In a culture that tries to diminish the need for faith, prayer, and abiding relationships, Ember Days—with the help of God’s grace—provide Christians a way of halting the flow of time, as it were, and reflecting upon what is real and unreal, what is of lasting importance and what is not, amid the various cares, occupations, and frailties of life. The theology of the ritual of processions finds some basis in the Letter to the Hebrews: “We but pass over the earth, ‘for we have not here a lasting city, but we seek one that is to come’ (Heb. xiii.14).” We recall that we are pilgrims, walking together in humility and charity and—as the usual invitation of the deacon “Procedamus in pace” reminds us—peace. A procession that culminates in the celebration of the Mass realizes the fulfillment of our hope through the enduring presence of the Lord in the Eucharist and recalls that he is always with us on our life’s journey.

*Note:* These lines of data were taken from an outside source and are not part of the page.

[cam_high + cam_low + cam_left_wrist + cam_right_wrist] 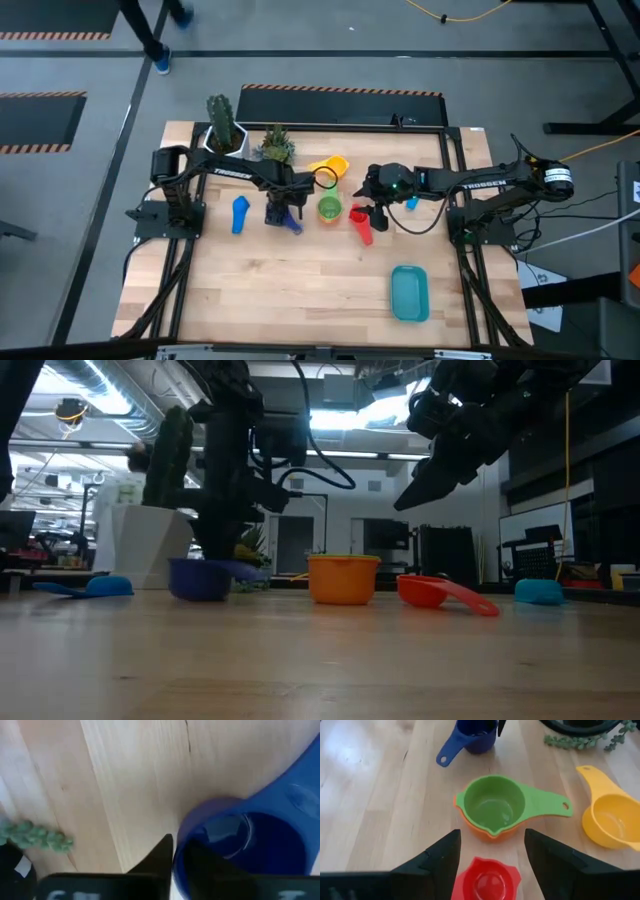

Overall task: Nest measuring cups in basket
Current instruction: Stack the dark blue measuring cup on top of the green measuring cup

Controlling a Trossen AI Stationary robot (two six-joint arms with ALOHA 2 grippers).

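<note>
High view, basket: we see the teal basket (pixel 409 293) alone near the table's front edge on the right side, nothing inside it, well apart from every cup.
High view, cups: the green cup (pixel 329 209) sits at centre, the yellow cup (pixel 331 166) behind it, the red cup (pixel 361 225) to its right, the light blue cup (pixel 239 214) well to the left.
High view, pot: a white plant pot (pixel 224 140) holds a cactus at the back left.
Low view, nesting: we find the orange cup (pixel 343 579) standing upright at mid-table; the red one lies tipped beside it.
Low view, right gripper: it (pixel 440 465) hangs above the red cup, touching nothing.
Left wrist view, left gripper: the left gripper (pixel 172 865) has its jaws clamped on the rim of the dark blue cup (pixel 250 845), one finger inside the bowl, one outside.
Right wrist view, contents: the green cup sits nested inside the orange one; red and yellow cups are empty.
Right wrist view, right gripper: jaws apart, above the red cup.
</note>
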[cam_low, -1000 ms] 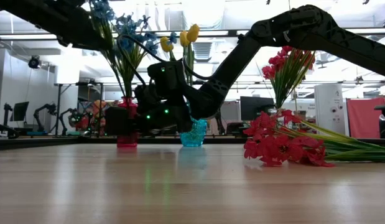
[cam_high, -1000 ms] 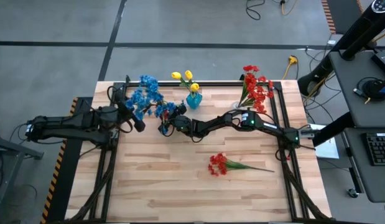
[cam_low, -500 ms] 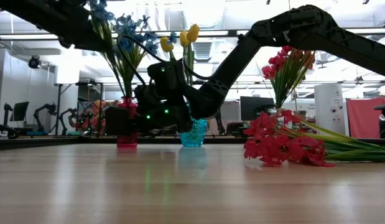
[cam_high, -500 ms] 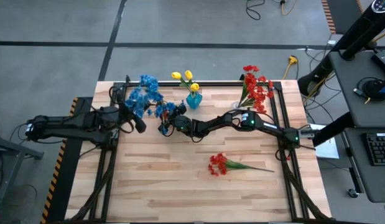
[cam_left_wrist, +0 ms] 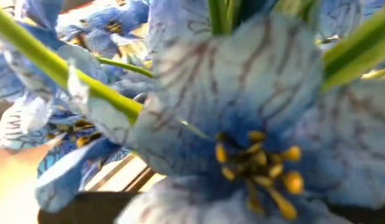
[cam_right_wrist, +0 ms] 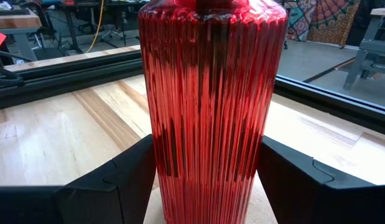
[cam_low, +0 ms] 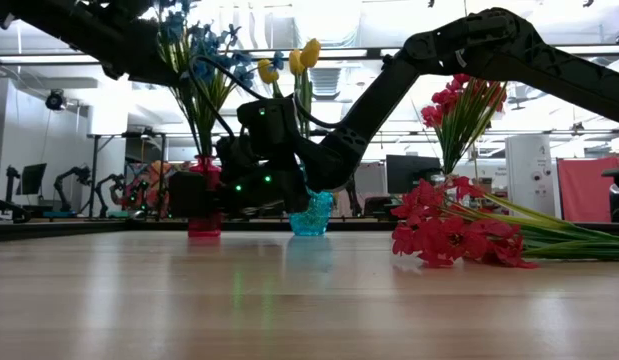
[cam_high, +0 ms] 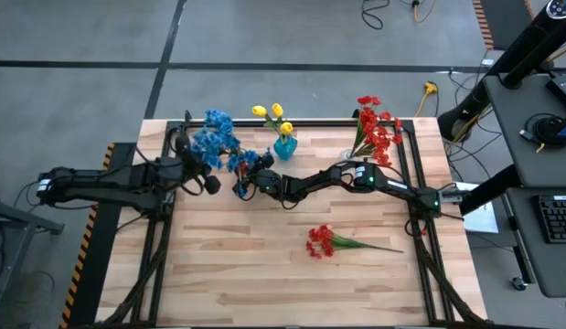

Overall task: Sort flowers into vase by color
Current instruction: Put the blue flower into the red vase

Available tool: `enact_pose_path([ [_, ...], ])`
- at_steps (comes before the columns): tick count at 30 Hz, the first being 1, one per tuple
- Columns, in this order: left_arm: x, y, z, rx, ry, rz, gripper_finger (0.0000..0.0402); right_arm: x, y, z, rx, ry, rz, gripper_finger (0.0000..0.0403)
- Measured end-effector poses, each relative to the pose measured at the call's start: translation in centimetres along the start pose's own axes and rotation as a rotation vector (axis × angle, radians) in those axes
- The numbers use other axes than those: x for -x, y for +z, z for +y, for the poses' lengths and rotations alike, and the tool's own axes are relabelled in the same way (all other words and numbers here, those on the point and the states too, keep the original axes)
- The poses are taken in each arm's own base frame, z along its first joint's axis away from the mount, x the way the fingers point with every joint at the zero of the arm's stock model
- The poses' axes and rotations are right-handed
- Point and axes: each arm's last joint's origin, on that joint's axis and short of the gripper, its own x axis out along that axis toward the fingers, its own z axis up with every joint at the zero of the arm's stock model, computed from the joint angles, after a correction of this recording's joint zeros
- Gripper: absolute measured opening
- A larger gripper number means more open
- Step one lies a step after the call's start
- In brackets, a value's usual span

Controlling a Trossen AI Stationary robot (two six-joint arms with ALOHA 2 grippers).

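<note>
Since the earlier frame, the left gripper (cam_high: 209, 184) had drawn back a little from the blue flowers (cam_high: 212, 143); whether its claw stood open or closed could not be told. Nearest the low camera, a red spray (cam_low: 449, 236) lay flat on the pale wooden table (cam_high: 264, 274), its thin green stems trailing away. Farther in, the right gripper (cam_right_wrist: 204, 180) had its dark fingers (cam_right_wrist: 111, 180) pressed on either side of a ribbed, glossy red vase (cam_right_wrist: 212, 99) holding the blue blooms. Beyond stood a faceted turquoise vase (cam_high: 284, 146) with yellow tulips (cam_high: 270, 111), and upright red flowers (cam_high: 374, 128) near the back edge.
</note>
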Motion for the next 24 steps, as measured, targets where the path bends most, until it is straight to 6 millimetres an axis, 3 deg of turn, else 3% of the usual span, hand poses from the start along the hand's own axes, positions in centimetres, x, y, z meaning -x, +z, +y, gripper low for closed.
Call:
enact_pose_path([
  [24,-1.8,-0.4,-1.1,-0.039,0.056,0.058,0.0004,0.1,0.0,0.1,0.008,0.002,0.0,0.0247],
])
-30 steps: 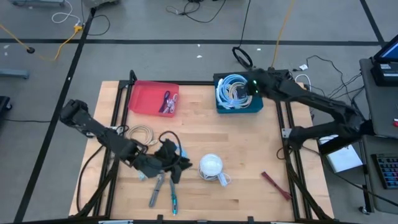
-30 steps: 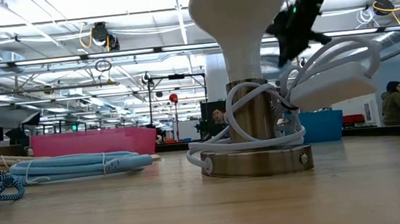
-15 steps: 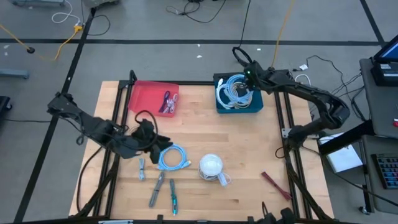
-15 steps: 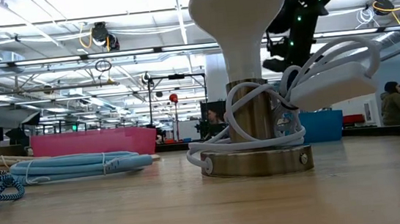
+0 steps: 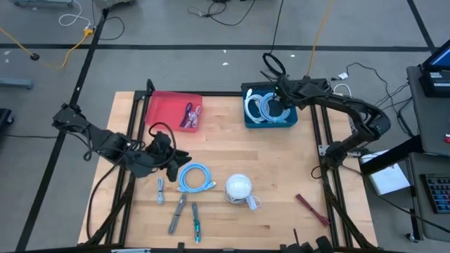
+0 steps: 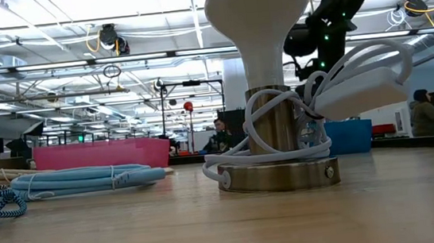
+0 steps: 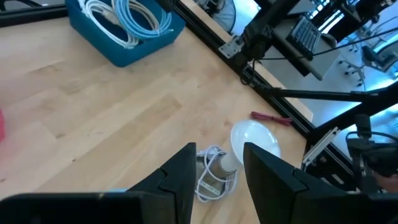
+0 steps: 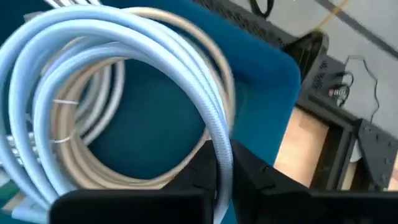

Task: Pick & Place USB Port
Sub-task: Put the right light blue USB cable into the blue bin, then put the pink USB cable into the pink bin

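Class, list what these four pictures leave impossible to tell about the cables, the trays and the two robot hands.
- Red tray contents: high view, too small to identify.
- Left hand: high view, a dark mass; open in the left wrist view.
- Right hand: right wrist view, shut on the light blue cable; its plug is cut off.
- Blue bin: low view, lamp hides its contents.

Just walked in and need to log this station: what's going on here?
Cable sorting. The right gripper is over the blue bin, its fingers shut on a light blue cable coiled there with others. The left gripper sits open above the table, holding nothing, beside a blue coiled cable. A white lamp, small tools and a red tray are also on the table.
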Robot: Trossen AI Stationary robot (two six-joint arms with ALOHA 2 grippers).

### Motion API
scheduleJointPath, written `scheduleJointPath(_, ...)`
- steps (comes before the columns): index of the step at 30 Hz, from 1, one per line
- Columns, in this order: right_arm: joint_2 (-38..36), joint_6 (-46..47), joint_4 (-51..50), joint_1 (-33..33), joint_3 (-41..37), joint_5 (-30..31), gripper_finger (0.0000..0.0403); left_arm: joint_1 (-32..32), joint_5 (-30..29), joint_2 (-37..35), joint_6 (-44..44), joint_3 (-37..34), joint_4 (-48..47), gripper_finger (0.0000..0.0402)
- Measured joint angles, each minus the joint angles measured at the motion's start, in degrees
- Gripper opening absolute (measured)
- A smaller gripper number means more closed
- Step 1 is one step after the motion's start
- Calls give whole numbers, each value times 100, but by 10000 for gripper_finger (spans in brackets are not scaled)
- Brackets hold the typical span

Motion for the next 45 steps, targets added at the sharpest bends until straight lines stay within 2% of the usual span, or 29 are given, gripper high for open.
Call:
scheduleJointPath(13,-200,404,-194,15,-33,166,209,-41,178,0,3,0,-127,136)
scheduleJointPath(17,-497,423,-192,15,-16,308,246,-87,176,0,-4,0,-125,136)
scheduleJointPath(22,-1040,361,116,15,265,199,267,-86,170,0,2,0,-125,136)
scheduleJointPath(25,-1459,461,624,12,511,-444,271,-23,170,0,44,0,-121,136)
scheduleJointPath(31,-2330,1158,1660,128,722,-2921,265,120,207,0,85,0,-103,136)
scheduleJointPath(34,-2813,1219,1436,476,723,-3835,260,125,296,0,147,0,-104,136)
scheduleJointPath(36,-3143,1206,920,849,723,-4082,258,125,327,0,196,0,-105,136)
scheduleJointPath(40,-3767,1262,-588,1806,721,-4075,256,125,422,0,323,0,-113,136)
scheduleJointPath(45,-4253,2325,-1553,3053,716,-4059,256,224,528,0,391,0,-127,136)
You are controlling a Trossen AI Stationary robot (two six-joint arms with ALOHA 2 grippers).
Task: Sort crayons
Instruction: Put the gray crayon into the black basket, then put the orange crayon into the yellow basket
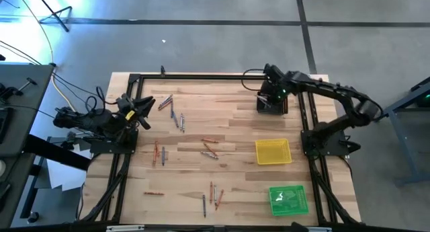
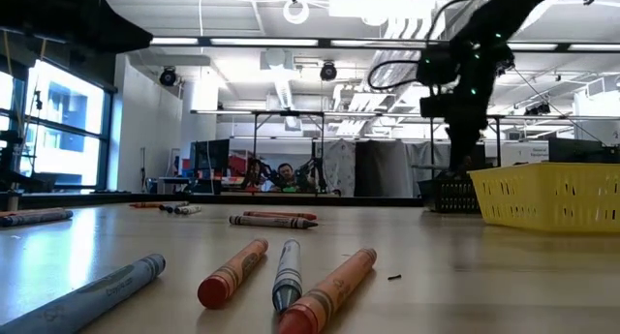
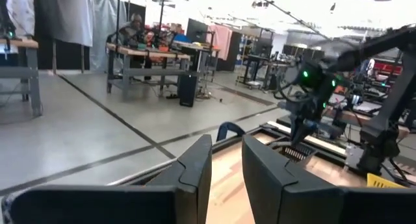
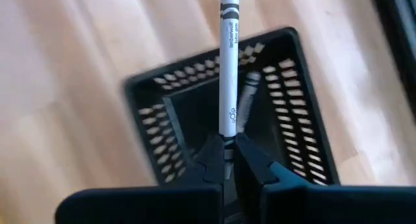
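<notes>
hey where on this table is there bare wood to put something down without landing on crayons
Bare wood lies along the far edge between the far-left crayon cluster and the black mesh tray, and near the front between the front crayons and the green tray. The left-centre is crowded with scattered crayons. The strip between the yellow mesh tray and the green one is narrow.

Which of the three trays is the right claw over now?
The black tray, at the table's far end. The right claw holds a grey crayon above it; the yellow tray and green tray sit nearer, untouched.
</notes>
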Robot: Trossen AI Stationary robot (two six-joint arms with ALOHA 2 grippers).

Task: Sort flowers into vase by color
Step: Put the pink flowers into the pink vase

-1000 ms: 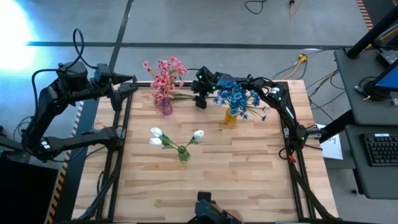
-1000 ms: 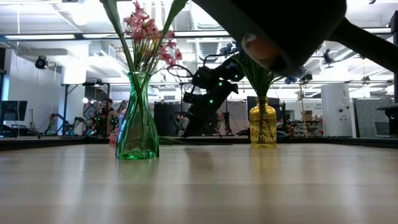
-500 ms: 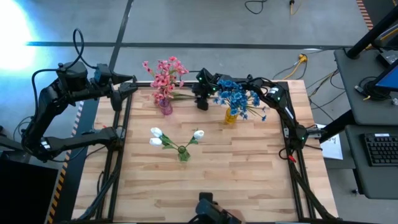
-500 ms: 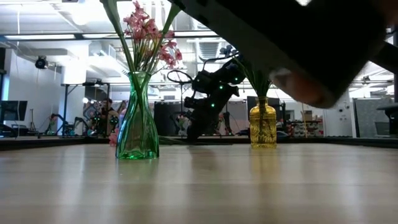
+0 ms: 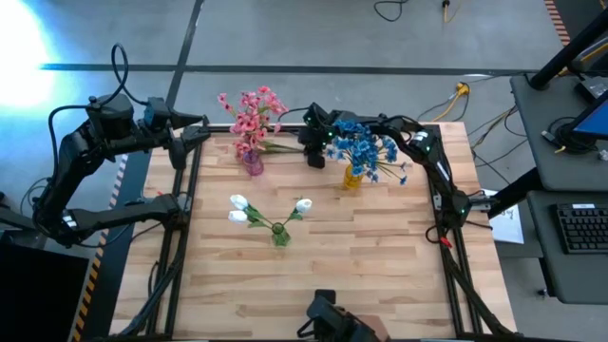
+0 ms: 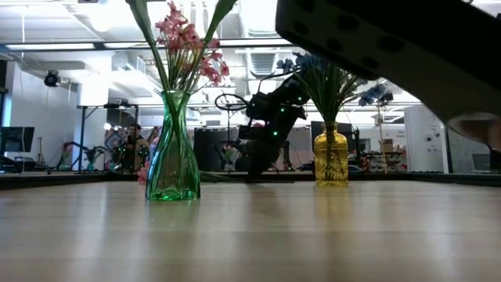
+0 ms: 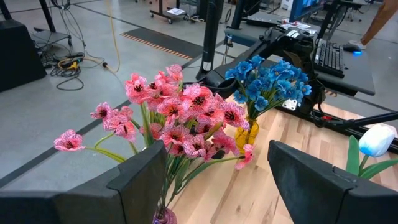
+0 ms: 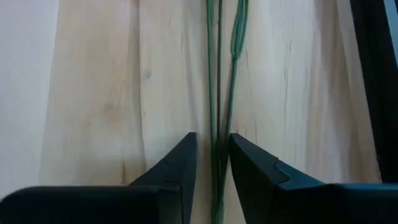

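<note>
Pink flowers [image 5: 252,119] stand in a small pink vase [image 5: 253,163] near the far edge. One pink sprig [image 5: 277,145] lies level beside it, stems toward my right gripper [image 5: 312,152], which is shut on them. Blue flowers [image 5: 366,150] fill the yellow vase [image 6: 331,157]. White tulips [image 5: 271,211] stand in the green vase [image 6: 172,157] at mid-table. My left gripper [image 5: 195,133] hovers open off the far left corner, facing the pink flowers [image 7: 180,121]. My right gripper pinches the thin green stems [image 8: 219,93] of the lying pink sprig between its two fingers [image 8: 180,165]. It comes from above, with the stems running out lengthwise between the fingertips. The stems lie low over the wooden table [image 8: 106,93]; the blossom end points at the pink vase.
Black frame rails run along the table's left side [image 5: 185,218] and right side [image 5: 456,256]. A large dark object [image 6: 391,47] hangs close before the low camera at the near edge [image 5: 332,323]. Bare wood [image 5: 380,256] lies on the near right part of the table.
My right gripper has shifted a little toward the table's right edge along the far edge, staying low by the stems. The dark object at the near edge has slid toward the right.
</note>
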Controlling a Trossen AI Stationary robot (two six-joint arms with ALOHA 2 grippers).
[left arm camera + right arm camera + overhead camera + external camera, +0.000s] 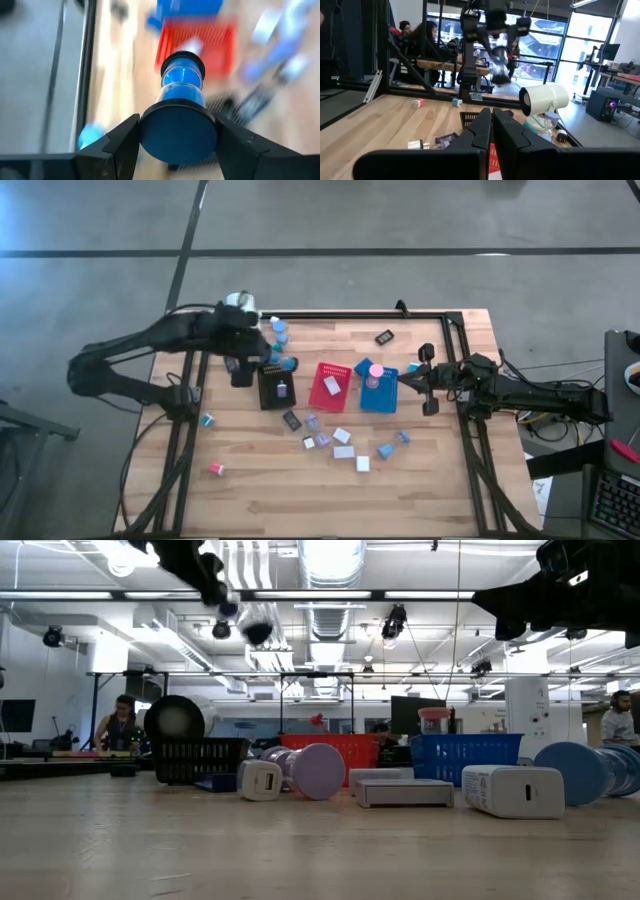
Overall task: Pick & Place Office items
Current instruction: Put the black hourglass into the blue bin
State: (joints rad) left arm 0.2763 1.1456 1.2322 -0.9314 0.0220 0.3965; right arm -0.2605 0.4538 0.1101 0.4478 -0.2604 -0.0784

Certainly the practices of fasting, penance, petition and processions have not lost their relevance. Each requires the participation, both interior and exterior, of the whole person, body and soul. Could it be that a flawed anthropology had something to do with the virtual abandonment of Ember Days and Rogation Days? Perhaps even more time is needed to reflect on the Second Vatican Council and reclaim its true intentions in order to propose what is most necessary for our contemporary culture. It is our hope to work toward establishing in the Liturgical Calendar of the United States the restoration or Rogation and Ember Days, at least for the rural dioceses of America.
— Sister Esther Mary Nickel, Ph.D., S.L.D., is a Religious Sister of Mercy of Alma, MI. She is the Associate to the Director of the Office of Liturgy for the Diocese of Saginaw, MI. She also served on the Board of Directors for Catholic Rural Life.